[EXERCISE GOAL] In the listing that follows, how many lines contain "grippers"? Give the number only.

[COLLECTED DATA]
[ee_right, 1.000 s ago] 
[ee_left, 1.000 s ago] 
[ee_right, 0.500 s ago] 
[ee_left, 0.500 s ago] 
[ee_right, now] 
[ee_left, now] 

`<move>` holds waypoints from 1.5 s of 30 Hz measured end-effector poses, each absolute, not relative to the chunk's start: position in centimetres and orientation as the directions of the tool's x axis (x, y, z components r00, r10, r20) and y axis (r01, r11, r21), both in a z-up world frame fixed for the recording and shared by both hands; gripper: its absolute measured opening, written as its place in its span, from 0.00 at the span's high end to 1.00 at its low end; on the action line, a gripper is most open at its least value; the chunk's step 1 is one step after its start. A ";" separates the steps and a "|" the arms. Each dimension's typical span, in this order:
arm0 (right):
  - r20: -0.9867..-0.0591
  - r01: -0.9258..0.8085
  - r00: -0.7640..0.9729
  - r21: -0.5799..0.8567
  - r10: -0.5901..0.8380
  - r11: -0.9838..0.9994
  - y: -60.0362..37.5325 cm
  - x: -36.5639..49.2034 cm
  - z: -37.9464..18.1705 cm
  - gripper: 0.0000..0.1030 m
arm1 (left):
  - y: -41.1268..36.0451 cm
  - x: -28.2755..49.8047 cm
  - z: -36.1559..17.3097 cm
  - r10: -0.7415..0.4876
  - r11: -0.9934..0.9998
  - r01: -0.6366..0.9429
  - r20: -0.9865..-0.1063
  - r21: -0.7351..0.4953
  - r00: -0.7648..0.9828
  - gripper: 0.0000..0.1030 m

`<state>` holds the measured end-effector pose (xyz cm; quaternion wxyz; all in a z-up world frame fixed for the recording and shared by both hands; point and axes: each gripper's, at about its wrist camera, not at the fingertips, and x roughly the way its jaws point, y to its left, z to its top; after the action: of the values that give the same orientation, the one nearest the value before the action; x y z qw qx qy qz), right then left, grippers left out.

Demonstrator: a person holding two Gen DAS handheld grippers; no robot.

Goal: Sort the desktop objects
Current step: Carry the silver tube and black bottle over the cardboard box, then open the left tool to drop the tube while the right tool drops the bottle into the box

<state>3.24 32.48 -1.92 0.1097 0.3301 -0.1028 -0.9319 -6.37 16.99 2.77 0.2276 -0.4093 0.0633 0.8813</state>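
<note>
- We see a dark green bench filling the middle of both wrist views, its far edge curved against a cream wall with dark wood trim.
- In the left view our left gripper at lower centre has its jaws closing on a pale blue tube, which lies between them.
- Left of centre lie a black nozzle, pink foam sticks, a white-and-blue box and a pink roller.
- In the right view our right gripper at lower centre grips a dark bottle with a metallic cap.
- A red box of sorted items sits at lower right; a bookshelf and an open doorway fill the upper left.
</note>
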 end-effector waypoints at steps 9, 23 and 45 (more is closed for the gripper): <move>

[ANSWER SECTION] 2